# What is needed
Search the data for the word "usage". Reproduce every line where it is found.

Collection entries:
══════════════════════════════

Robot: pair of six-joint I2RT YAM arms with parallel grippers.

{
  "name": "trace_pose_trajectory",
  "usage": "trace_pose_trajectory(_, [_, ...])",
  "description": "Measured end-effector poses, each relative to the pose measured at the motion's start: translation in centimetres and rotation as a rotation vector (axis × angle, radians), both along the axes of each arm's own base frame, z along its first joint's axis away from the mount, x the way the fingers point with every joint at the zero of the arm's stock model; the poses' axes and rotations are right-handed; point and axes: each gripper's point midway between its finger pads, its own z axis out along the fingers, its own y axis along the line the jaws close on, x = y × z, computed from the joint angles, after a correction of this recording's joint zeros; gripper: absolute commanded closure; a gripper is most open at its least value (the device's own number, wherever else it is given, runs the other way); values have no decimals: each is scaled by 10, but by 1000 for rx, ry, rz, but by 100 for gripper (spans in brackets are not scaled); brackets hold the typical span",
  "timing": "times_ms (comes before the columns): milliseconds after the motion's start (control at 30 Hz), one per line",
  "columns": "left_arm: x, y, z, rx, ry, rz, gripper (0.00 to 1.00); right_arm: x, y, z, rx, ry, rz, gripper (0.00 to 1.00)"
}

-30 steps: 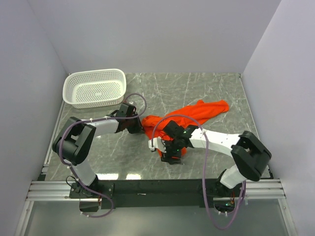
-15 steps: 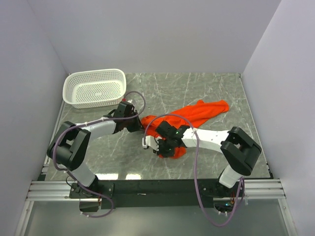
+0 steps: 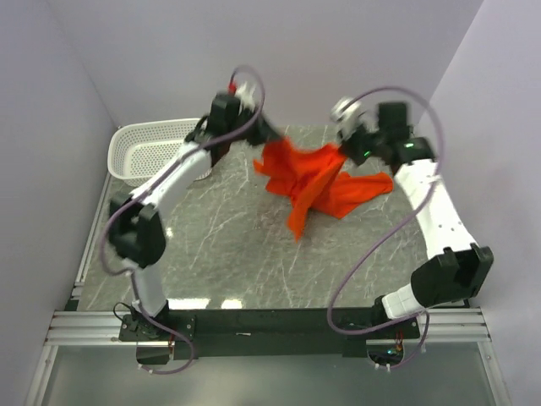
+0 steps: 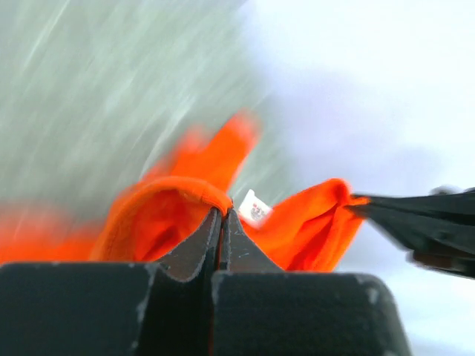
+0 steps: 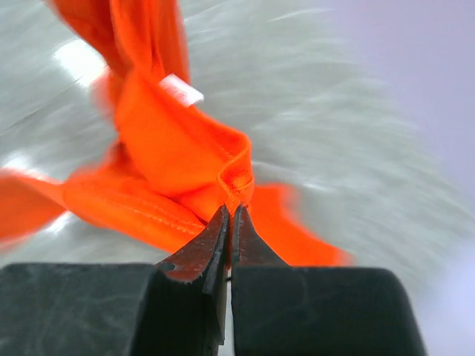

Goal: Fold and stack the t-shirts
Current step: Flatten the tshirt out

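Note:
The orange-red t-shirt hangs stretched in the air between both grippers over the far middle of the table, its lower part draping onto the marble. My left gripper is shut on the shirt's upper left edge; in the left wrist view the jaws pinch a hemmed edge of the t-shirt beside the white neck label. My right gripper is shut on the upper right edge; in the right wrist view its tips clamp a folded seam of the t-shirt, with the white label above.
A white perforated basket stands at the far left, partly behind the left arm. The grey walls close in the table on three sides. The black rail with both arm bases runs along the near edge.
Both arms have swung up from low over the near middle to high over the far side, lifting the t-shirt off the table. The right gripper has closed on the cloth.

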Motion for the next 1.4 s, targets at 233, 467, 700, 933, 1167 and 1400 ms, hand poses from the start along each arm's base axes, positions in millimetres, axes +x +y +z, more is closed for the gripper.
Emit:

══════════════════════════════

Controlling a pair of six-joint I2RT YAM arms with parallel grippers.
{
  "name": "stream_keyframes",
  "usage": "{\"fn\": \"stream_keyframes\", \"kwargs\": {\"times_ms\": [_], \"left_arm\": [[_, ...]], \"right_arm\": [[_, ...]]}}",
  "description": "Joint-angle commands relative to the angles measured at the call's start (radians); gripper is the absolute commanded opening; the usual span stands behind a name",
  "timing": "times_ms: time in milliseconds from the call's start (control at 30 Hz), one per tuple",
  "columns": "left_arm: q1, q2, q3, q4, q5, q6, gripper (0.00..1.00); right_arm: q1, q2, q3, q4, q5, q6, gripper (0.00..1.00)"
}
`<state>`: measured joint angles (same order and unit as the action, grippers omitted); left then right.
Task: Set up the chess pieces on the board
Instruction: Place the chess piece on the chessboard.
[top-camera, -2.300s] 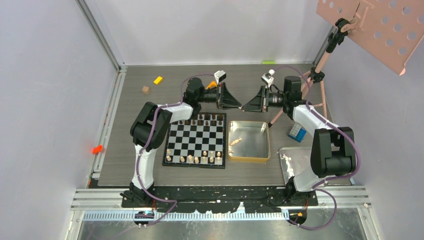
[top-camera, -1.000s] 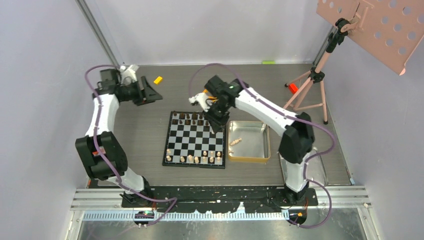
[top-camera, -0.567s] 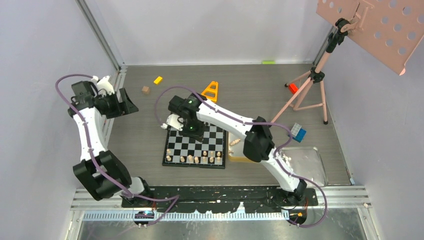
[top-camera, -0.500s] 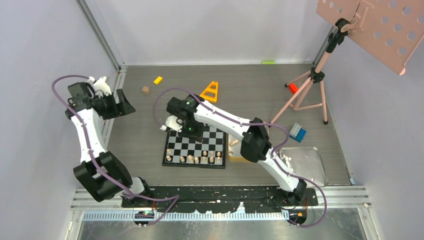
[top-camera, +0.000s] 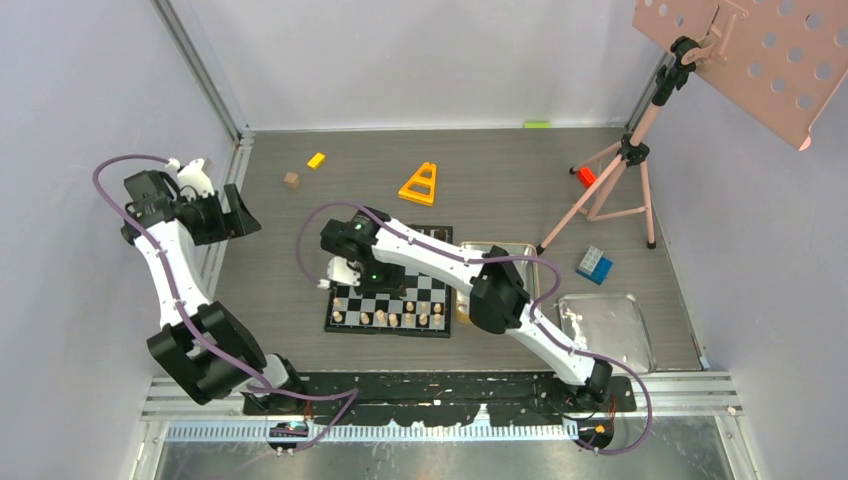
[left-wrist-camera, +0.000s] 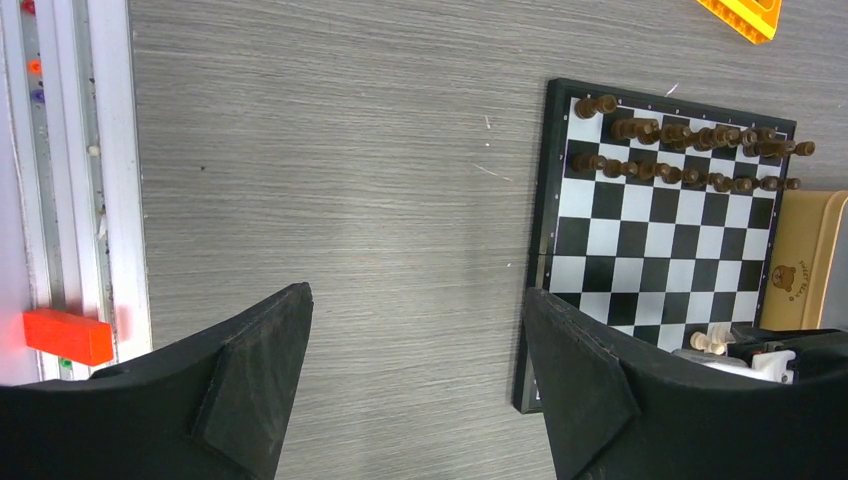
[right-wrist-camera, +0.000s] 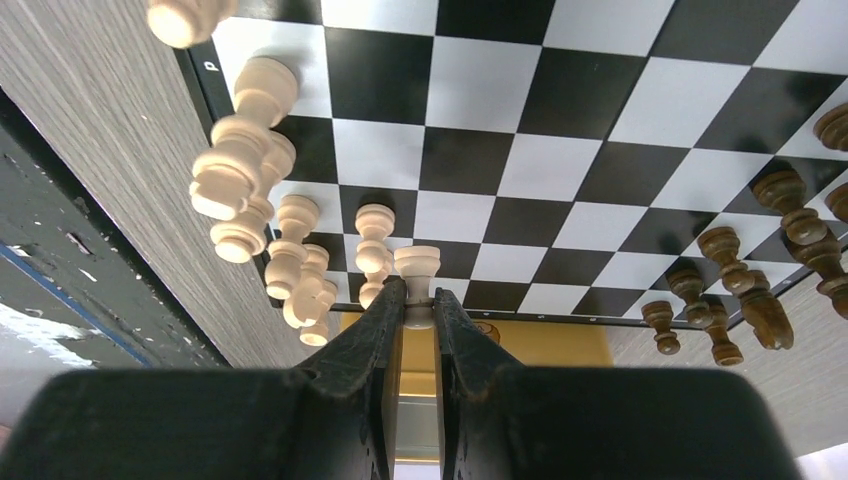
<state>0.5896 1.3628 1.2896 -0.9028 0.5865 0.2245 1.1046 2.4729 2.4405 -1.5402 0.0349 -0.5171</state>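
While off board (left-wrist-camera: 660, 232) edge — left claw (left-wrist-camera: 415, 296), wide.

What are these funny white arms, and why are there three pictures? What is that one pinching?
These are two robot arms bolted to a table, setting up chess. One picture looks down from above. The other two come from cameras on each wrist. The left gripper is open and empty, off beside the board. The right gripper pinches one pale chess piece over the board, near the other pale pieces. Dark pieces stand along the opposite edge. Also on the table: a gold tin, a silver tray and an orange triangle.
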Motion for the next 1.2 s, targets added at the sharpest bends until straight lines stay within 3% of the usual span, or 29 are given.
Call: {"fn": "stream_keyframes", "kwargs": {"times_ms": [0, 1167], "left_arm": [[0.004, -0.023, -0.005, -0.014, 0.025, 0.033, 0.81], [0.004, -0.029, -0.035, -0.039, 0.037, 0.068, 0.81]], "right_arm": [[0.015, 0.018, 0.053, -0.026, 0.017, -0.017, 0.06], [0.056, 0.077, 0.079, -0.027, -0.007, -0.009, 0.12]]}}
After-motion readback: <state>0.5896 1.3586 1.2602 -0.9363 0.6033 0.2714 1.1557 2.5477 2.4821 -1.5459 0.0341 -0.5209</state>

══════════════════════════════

# Response area
  "usage": "trace_pose_trajectory(_, [_, ...])",
  "usage": "{\"fn\": \"stream_keyframes\", \"kwargs\": {\"times_ms\": [_], \"left_arm\": [[_, ...]], \"right_arm\": [[_, ...]]}}",

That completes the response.